Le gros des problèmes du pays viennent justement de la défaillance structurelle de l’école publique que les responsables ont cru pallier en encourageant le secteur privé qui représente à peine 10% des effectifs et en inventant les « écoles pionnières » dont le démarrage bancal promet une énième usine à gaz et une machine budgétivore qui accentue l’inégalité devant l’école. Plus qu’un outil de transmission de la connaissance, l’éducation représente le socle sur lequel se construit la mobilité sociale et la citoyenneté. Au-delà de l’acquisition du savoir fondamental ( lire, écrire et calculer), une école qui se respecte forme des citoyens éclairés, capables de penser de manière critique, de comprendre les enjeux complexes de la société et de participer de manière constructive à la vie démocratique. Et puis, l’école est le creuset où se forge le sentiment d’appartenance à une communauté nationale et une identité collective partagée. Ceci est-il possible dans un système éducatif qui roule à trois vitesses (secteur privé bilingue, un système de type mission et l’école publique pour la masse)?
Une stabilité politique durable n’est pas synonyme d’absence de conflictualité ou de tension sociale mais s’entretient et se préserve dans la capacité d’une société à gérer ses tensions de manière pacifique et constructive grâce à la confiance que les citoyens ont dans les institutions et dans l’avenir.
Les institutions ! Seule l’institution monarchique, garante de la stabilité du pays, symbole de son unité et rempart contre les dérives, jouit de confiance du peuple comme en témoignent les videos-cri du cœur qui circulent sur le Net.
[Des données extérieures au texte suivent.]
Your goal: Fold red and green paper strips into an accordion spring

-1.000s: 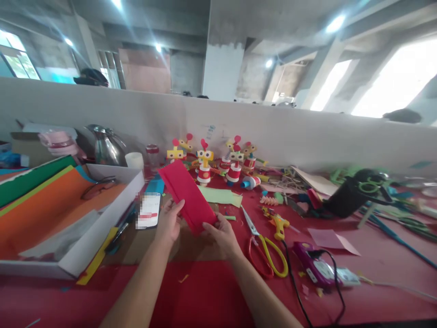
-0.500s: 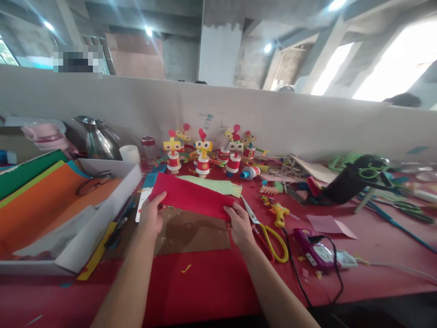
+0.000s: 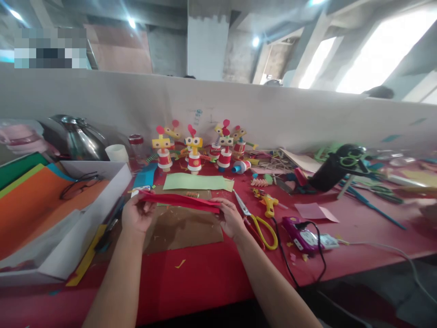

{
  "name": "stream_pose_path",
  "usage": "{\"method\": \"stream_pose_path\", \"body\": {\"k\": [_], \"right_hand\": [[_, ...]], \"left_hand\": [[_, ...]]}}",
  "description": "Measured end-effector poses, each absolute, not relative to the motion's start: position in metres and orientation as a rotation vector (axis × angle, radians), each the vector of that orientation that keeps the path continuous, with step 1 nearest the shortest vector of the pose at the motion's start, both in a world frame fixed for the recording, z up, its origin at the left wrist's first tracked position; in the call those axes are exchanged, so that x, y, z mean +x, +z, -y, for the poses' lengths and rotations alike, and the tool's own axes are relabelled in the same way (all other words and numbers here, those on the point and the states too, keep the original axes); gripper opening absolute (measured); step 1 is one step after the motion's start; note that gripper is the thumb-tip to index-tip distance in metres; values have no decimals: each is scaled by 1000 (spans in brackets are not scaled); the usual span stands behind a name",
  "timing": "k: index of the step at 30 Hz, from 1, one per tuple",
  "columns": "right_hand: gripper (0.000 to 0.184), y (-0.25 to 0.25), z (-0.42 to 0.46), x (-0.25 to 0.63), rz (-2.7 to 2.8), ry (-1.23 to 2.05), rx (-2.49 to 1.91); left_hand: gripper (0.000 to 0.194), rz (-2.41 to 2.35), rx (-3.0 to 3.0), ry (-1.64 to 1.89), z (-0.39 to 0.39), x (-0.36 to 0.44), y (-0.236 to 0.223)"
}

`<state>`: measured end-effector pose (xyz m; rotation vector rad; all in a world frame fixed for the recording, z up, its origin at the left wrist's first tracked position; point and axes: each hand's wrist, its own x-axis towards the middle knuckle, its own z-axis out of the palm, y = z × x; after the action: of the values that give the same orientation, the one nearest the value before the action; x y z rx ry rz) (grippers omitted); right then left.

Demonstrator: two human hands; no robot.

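A sheet of red paper stretches between my two hands, seen nearly edge-on above a brown cardboard piece. My left hand is closed on its left end, and my right hand pinches the right end between thumb and fingers. Behind the sheet lie a light green paper strip and a small striped paper coil. Scissors with yellow and red handles rest just right of my right hand. Several paper-cup figures with yellow heads stand at the back.
At left, a white box holds coloured sheets and glasses. A steel jug stands behind it. To the right are a yellow glue gun, a purple power strip with cables, and a black holder.
The red sheet has tilted from showing its broad face to nearly edge-on, and the green strip and coil behind it show more. The view has shifted slightly to the right.
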<state>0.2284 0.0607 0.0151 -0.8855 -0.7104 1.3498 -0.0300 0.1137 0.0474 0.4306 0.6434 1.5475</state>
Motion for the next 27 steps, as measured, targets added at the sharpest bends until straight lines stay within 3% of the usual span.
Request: {"method": "stream_pose_path", "body": {"k": [4,10,13,23,27], "right_hand": [[10,14,-58,222,872,1282,-893],[32,1,-56,209,1255,903,-974],[34,-2,-55,207,1299,852,-983],[20,2,-51,207,990,1293,-911],[26,2,-51,203,919,1348,-833]], "left_hand": [[14,-568,428,1556,-108,-26,49],[42,-735,638,1351,-90,17,47],[44,-777,701,1338,-89,31,43],[39,-790,721,1394,-98,24,37],[37,-786,738,1392,-101,23,33]]}}
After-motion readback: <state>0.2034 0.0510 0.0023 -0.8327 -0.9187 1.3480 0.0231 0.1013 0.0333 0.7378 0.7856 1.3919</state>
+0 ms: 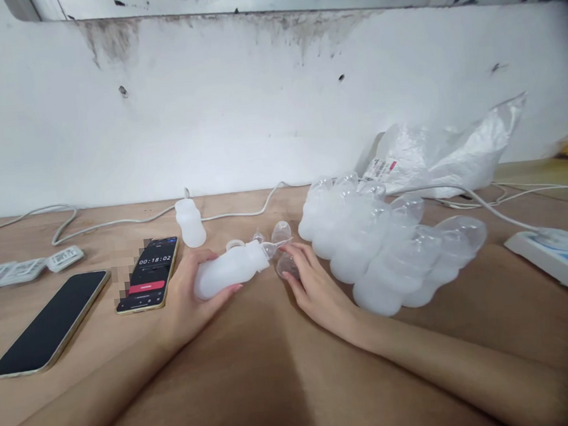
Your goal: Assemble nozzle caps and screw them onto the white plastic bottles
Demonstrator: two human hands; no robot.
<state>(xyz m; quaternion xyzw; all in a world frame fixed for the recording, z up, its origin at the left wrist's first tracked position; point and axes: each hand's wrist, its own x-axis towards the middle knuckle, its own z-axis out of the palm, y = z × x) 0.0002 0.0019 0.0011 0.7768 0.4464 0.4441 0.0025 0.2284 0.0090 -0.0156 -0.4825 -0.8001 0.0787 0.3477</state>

Une confiance entretenue par la capacité de la monarchie à se réformer et à répondre aux aspirations du peuple, ce qui lui a permis de traverser par le passé moult crises dans la résilience et l’unité . L’émergence du mouvement Gen Z a révélé plus qu’un malaise social. Une fracture générationnelle née de la défiance envers les corps intermédiaires (partis, syndicats) perçus comme un obstacle à l’épanouissement des jeunes et au décollage du pays. Détail qui a son importance, SAR le Prince Héritier Moulay El Hassan, tout comme la Gen Z, est un « digital native ». Il comprend naturellement son style de communication, ses codes, ses aspirations et son rapport au monde. La Gen Z n’est pas donc un problème à gérer, mais le capital humain pour construire le Maroc de demain.